ACTIVITY: Your copy should hold only the lines from the one with "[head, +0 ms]" to the one with "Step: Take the", both included, each exactly as it stands below, with no pictures.

GIVEN INFORMATION:
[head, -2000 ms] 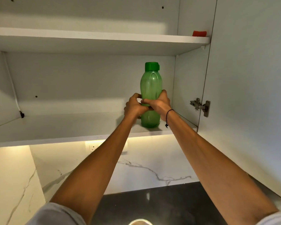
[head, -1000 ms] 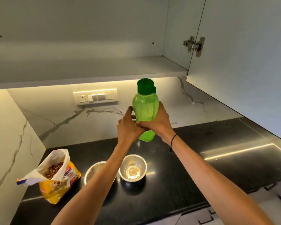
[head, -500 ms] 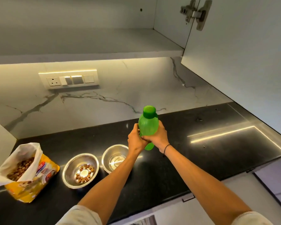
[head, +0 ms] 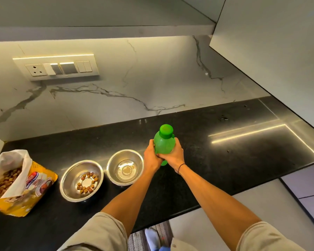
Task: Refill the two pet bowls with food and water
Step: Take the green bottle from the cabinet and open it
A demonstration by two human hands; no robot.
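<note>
A green plastic bottle point(head: 164, 142) with a green cap stands upright just right of the bowls, low over the black counter point(head: 234, 151). My left hand point(head: 151, 158) and my right hand point(head: 174, 156) both wrap around its lower half. Two steel bowls sit side by side left of the bottle. The left bowl point(head: 69, 180) holds a few brown kibble pieces. The right bowl point(head: 114, 165) shows only a shiny bottom. An open yellow pet food bag point(head: 31, 192) lies at the far left with kibble showing inside.
A marble backsplash with a switch panel point(head: 56, 67) rises behind the counter. An open wall cabinet door point(head: 272, 57) hangs at the upper right above the counter's right end. The counter's front edge runs below my forearms, with floor and a rug beneath.
Both hands took the green bottle off the cabinet shelf and brought it down to the counter, beside the right bowl. The view tilted down from the cabinet to the counter.
</note>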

EXPECTED ANSWER:
[head, +0 ms] 
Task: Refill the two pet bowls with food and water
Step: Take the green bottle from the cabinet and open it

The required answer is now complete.